April 17 (Bloomberg) -- Japan’s consumer confidence fell to the lowest level since August 2011, and the government cut its economic assessment for the first time in 17 months, as a sales-tax increase on April 1 sapped the public’s spending power.
The March confidence reading of 37.5 fell by 1 from the previous month, the Cabinet Office said in Tokyo today. About 90 percent of respondents to the survey saw prices rising over the next 12 months -- the most in comparable data back to 2004.
Prime Minister Shinzo Abe risks the public souring on his campaign to sustain growth in the world’s third-biggest economy as prices start to rise while wages stay stagnant. Weaker sentiment could make it harder to drive a rebound from a contraction forecast this quarter, and raise the odds that the Bank of Japan adds to its already unprecedented easing.
“Wages aren’t rising much and the sales-tax increase is depressing real incomes, pushing up people’s cost of living,” said Yoshimasa Maruyama, chief economist at Itochu Corp. in Tokyo. “The report implies that the slump in the April-June period may be bigger than the government and BOJ are anticipating.”
Sentiment may bottom out in April and start to recover from May, said Maruyama, who sees it likely the central bank will add stimulus in July.
The confidence reading was 39.9 when Abe took office in December 2012, and rose to 45.7 in May last year -- the highest point during his current term as prime minister. The Topix index of stocks is down more than 10 percent this year after soaring 51 percent in 2013.

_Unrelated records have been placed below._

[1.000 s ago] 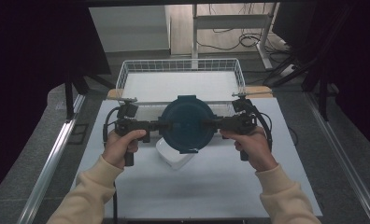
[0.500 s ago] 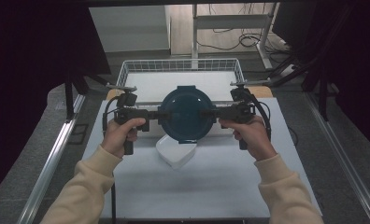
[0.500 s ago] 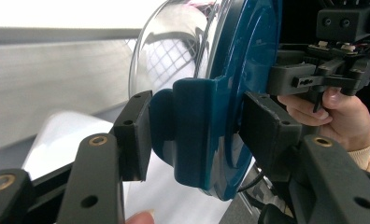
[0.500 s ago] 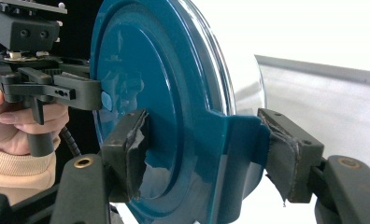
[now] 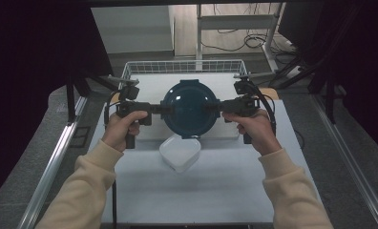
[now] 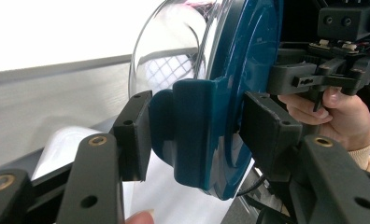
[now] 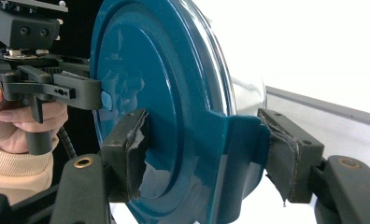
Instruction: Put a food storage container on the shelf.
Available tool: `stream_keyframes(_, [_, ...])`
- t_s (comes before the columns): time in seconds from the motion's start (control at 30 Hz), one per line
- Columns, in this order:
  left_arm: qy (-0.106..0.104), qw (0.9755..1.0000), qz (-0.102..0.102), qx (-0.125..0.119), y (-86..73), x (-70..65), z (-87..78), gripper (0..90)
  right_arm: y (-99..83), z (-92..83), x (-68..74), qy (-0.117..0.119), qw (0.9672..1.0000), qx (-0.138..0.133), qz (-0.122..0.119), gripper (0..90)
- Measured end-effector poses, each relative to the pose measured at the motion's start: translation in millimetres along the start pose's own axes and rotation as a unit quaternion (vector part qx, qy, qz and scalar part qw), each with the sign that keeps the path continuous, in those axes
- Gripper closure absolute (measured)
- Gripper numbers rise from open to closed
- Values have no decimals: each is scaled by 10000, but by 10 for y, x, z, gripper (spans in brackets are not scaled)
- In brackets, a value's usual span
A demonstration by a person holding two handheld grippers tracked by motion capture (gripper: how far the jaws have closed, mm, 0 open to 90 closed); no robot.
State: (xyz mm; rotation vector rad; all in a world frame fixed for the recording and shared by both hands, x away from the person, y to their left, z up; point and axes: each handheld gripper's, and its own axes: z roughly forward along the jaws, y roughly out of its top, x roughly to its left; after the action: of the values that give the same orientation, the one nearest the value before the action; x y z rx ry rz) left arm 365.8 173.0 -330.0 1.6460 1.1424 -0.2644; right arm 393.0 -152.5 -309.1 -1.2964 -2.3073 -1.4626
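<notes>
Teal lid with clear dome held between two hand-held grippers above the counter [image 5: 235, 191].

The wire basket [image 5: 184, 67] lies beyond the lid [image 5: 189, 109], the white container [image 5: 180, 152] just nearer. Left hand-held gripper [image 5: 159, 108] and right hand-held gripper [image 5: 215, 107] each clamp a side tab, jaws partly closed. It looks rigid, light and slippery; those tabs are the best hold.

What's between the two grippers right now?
The teal lidded container, clamped at its side tabs by the left gripper and right gripper, as the high view shows.

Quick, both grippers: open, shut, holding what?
Left gripper: shut on the teal-lidded container, at its side tab.
Right gripper: shut on its opposite tab.
</notes>
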Motion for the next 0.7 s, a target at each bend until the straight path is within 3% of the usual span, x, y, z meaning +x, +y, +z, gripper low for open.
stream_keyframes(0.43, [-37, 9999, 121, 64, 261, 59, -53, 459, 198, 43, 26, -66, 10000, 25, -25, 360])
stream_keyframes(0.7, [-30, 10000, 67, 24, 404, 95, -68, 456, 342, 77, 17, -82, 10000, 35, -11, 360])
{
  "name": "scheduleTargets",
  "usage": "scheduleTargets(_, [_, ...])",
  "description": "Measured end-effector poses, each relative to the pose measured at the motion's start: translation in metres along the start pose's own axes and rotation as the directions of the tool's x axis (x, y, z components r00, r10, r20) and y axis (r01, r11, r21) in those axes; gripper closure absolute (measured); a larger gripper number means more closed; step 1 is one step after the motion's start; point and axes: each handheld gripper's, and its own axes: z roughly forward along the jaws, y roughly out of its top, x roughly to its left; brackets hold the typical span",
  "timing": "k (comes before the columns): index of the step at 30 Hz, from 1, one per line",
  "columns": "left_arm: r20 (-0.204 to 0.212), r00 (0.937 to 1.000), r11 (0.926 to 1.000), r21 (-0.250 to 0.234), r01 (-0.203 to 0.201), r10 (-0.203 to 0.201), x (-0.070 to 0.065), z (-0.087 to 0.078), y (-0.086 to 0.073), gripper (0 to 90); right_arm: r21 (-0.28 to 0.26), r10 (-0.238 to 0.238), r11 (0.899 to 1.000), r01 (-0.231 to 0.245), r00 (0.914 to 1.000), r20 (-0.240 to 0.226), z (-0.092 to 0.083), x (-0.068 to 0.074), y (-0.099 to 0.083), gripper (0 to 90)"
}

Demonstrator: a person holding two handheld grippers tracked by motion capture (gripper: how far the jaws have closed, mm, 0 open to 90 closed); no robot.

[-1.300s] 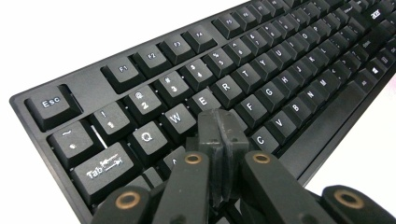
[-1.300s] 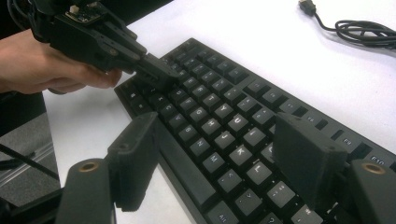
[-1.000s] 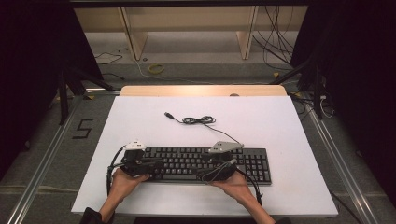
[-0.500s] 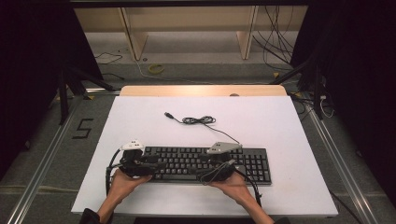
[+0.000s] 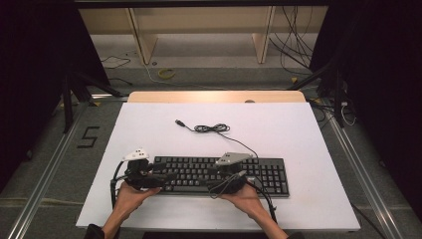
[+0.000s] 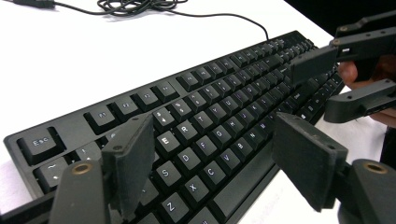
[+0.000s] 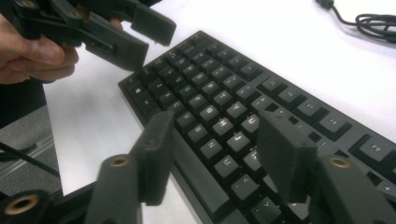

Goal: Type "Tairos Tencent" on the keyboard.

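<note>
Black keyboard (image 5: 219, 174) sits near edge of white table (image 5: 298, 129), cable (image 5: 211, 128) coiled just beyond it toward far side. My left gripper (image 6: 212, 161) hovers over keyboard's left end, jaws spread wide, nothing between them. Right gripper (image 7: 217, 149) over middle keys – also released, gripping nothing. Both hands low at near edge.
</note>
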Motion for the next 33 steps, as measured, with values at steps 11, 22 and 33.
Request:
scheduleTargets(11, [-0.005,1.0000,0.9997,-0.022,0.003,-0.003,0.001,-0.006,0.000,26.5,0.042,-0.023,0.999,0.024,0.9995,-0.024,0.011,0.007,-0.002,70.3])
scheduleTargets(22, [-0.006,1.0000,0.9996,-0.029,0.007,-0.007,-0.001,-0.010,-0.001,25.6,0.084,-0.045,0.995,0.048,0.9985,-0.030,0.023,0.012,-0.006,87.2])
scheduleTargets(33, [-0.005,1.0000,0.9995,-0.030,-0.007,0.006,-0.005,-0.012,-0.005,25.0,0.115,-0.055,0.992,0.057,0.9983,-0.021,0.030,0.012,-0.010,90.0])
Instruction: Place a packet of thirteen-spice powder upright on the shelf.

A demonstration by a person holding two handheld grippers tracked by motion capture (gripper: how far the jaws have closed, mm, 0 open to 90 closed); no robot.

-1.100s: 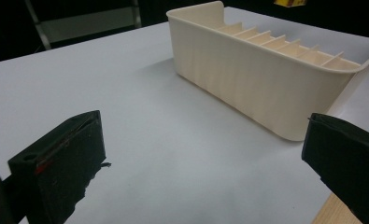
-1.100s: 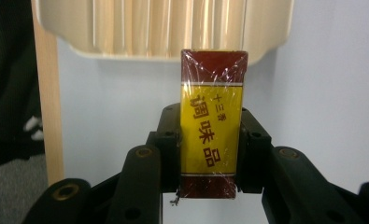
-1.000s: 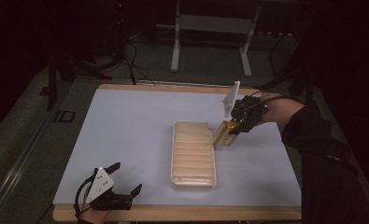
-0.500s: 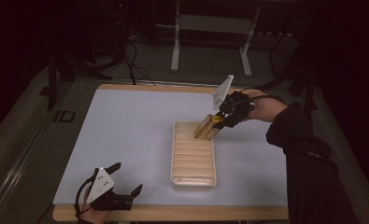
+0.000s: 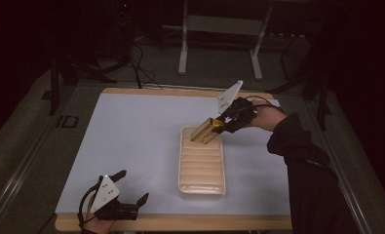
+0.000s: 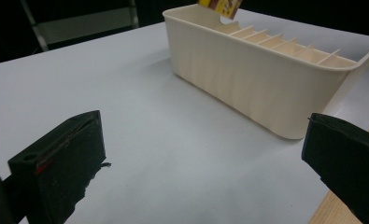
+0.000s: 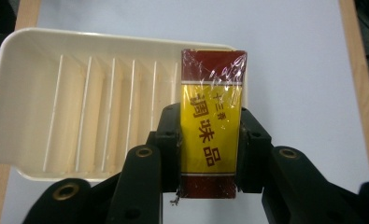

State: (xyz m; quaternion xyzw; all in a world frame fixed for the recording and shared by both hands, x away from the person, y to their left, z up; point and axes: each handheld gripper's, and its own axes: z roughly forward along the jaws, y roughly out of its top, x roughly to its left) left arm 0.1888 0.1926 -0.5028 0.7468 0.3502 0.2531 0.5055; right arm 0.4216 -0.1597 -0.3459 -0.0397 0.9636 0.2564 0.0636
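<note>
A cream plastic tray [image 5: 202, 183] with several narrow divided slots lies lengthways in the middle of the white mat. My right gripper [image 5: 218, 126] is shut on a yellow and dark-red wrapped box [image 5: 204, 131], which hangs tilted over the tray's far end. In the right gripper view the box [image 7: 212, 126] sits clamped between both black pads [image 7: 250, 144], above the end slot of the tray [image 7: 14, 84]. My left gripper [image 5: 131, 190] rests at the mat's near left corner, jaws open and empty. The left gripper view looks at the tray's side wall [image 6: 238, 79] with the box [image 6: 218, 6] peeking over it.
The white mat [image 5: 136, 136] covers a wooden table whose edge [image 5: 180, 223] runs along the front. Dark floor, cables and a metal stand [image 5: 219, 29] lie beyond the table's far side.
The right gripper has carried the box leftward and down, from beside the tray's far right corner to over its far end. The left gripper stayed put.
</note>
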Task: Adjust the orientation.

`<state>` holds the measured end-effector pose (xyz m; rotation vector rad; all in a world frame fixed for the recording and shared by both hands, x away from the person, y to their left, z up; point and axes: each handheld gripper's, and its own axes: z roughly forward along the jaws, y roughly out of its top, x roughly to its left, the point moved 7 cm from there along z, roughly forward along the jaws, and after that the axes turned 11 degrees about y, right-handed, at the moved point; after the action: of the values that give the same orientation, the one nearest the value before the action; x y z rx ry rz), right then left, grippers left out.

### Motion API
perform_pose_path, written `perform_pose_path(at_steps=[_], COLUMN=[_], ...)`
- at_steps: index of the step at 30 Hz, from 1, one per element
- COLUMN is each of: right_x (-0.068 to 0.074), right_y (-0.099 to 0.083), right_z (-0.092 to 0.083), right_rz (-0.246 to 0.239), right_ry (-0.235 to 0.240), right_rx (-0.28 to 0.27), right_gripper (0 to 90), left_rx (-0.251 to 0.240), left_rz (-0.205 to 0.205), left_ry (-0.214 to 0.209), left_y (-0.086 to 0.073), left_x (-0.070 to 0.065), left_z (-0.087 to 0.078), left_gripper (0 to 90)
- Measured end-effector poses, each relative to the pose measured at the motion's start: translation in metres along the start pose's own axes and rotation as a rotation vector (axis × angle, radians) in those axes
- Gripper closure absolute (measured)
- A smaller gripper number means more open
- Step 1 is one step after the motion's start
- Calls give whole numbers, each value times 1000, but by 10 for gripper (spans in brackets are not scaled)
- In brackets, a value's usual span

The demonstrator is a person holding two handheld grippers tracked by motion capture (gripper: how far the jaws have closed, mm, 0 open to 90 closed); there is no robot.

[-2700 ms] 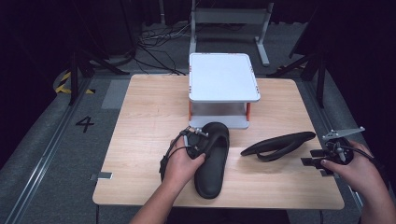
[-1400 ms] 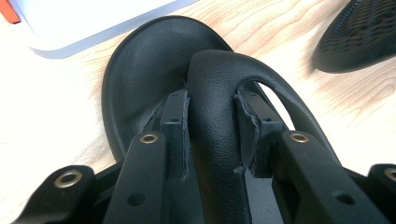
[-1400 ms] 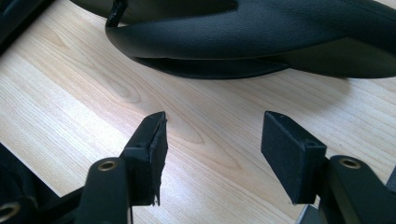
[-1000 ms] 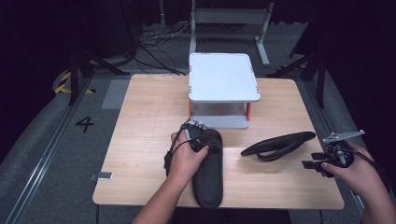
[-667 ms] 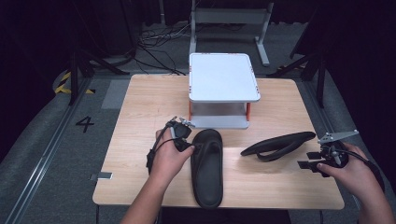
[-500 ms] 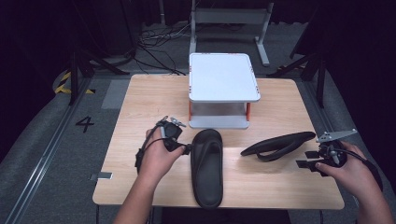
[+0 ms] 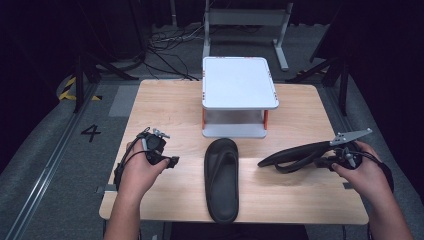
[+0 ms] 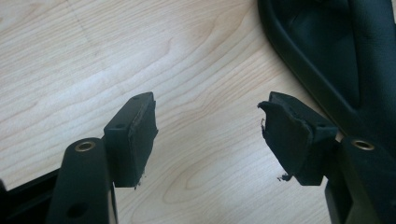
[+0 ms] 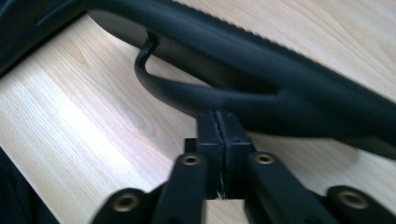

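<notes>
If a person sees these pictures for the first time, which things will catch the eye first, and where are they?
Two black flip-flops stand out on the pale wooden table: one flip-flop lies flat at the centre front, the other flip-flop lies tilted on its side to the right. The right gripper sits shut against its strap, while the left gripper is open over bare wood. Behind stands a white two-level stand.

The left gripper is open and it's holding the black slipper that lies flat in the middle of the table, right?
Not quite. The left gripper is open, but it holds nothing: the left gripper view shows bare table between its jaws, with the flat black slipper off to one side. The high view shows the slipper lying apart from that gripper.
</notes>
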<state>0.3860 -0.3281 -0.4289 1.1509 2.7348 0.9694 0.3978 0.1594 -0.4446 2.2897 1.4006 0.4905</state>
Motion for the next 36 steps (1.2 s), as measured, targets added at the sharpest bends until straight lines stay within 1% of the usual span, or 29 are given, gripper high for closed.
perform_pose_path(at_steps=[2,4,6,10,13,15,18,21,22,23,28,32,34,36], right_x=[0,2,3,2,2,0,-3,-8,-8,-10,-18,-22,-26,-27], right_y=[5,10,16,21,26,31,38,46,46,50,65,70,75,77], right_z=[4,8,12,21,23,22,22,24,24,25,31,34,37,38], right_rz=[-12,-18,-23,-35,-35,-45,-38,-40,-40,-36,-47,-41,-43,-43], right_ry=[-4,5,9,8,14,3,-5,-11,-11,-14,-19,-20,-28,-32], right_rx=[4,-11,-2,17,15,4,-2,-12,-12,-9,19,18,23,23], right_gripper=[900,900,900,900,900,900,900,900,900,900,900,900,900,900], left_rx=[-1,0,4,-1,-4,-5,-6,-6,-6,-7,-11,-10,-7,-6], left_rz=[-7,-14,-12,-25,-35,-42,-42,-51,-51,-55,-43,-46,-42,-36], left_ry=[5,7,6,14,20,21,22,13,13,9,4,-1,-2,-7], left_y=[-2,-6,-8,-11,-12,-13,-13,-11,-11,-11,-8,-7,-7,-6], left_x=[1,2,3,5,8,9,11,10,10,9,8,6,5,4], left_z=[-1,-2,-4,-6,-8,-9,-8,-7,-7,-6,-6,-5,-3,-3], left_gripper=[349,351,351,352,352,353,355,353,352,352,352,350,348,348])
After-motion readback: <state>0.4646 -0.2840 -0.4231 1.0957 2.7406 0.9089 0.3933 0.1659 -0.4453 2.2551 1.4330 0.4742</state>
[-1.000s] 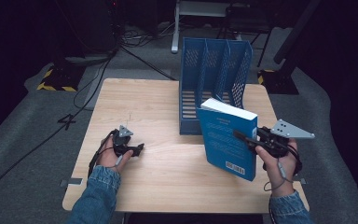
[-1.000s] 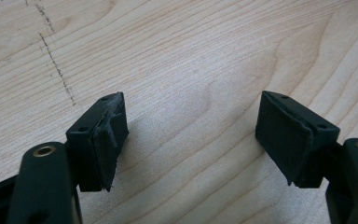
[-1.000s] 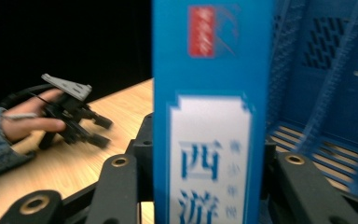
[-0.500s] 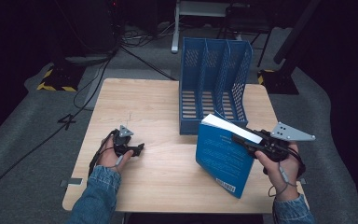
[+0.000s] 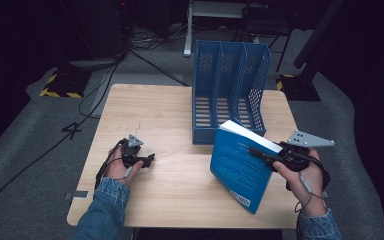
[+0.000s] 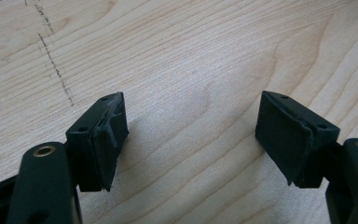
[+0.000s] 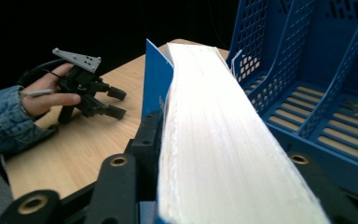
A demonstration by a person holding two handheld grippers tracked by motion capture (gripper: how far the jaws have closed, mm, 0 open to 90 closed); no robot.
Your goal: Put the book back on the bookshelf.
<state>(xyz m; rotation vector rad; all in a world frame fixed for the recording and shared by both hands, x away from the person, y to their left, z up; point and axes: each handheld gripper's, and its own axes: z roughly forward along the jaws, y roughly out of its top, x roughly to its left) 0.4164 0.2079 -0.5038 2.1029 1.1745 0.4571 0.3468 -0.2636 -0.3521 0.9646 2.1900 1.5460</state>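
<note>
Book (image 5: 240,167) – blue cover, white page edge – is clamped in the right gripper (image 5: 266,154), jaws squeezing it across its thickness, one on each cover. In the right gripper view the page block (image 7: 223,140) runs straight up from between the jaws, w/ the blue cover (image 7: 156,88) on the left side of it. From the high view the book is tilted: top corner leans toward the file rack, bottom corner w/ the barcode label sits low near the front edge of the table (image 5: 180,195). Can't tell if that corner touches the wood or hangs just above it. The grey three-cornered plate (image 5: 310,139) sits on top of the gripper; the person's right hand (image 5: 300,172) wraps the handle, denim cuff below it.

Just behind the book: blue file rack (image 5: 230,90), upright, w/ slotted compartments and perforated walls, open side facing the person. Book's top edge is just in front of the rack, near its right compartments, not inside any. In the right gripper view the rack's slotted floor (image 7: 326,126) lies right beside the page block.

Left gripper (image 5: 147,160) is released: jaws wide apart w/ nothing between, bare wood under them in the left gripper view (image 6: 191,140). It rests low on the table's left half, well apart from book and rack, held by the left hand (image 5: 117,167), cable looping by the wrist.

Beyond the table: grey floor, black cables, a yellow-black striped mat (image 5: 60,87) at far left.
</note>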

Confidence dropped in all five components in the survey, with willingness to buy durable goods falling the most, down by 2 to 30.8
The poll of 5,674 households was conducted on March 15.
The government today cut its view of the economy in April, the first lowering of its assessment since November 2012. The downgrade was due to lower evaluations of private consumption, housing construction, imports and industrial production, a government official said at a briefing.
Shoppers rushed to stores before the tax increase. Nationwide department store sales jumped 25.4 percent in March from the previous year, the biggest gain since at least 1991, according to data compiled by Bloomberg.
The BOJ today kept its assessment of eight of nine domestic regions unchanged in its Sakura Report for April, the equivalent of the U.S. Federal Reserve’s Beige Book. The economies of all the regions “continued to recover or had been recovering moderately,” while there had been some effects from the subsequent fall-off in demand after the sales-tax hike, according to the report.
The 3 percentage-point increase in the sales levy is set to trigger a 3.4 percent slide in annualized gross domestic product in the April-June period before rebounding the following quarter, according to a Bloomberg News survey. Wages excluding overtime and bonuses fell for a 21st straight month in February, while core consumer prices, which exclude fresh food, rose 1.3 percent from a year earlier.
Consumer prices are rising “moderately,” the government said in its economic report today.
Koichi Hamada, an adviser to Abe on monetary policy, said in an interview last month that the BOJ should add stimulus as soon as May should indicators show the tax rise is seriously damaging the economy.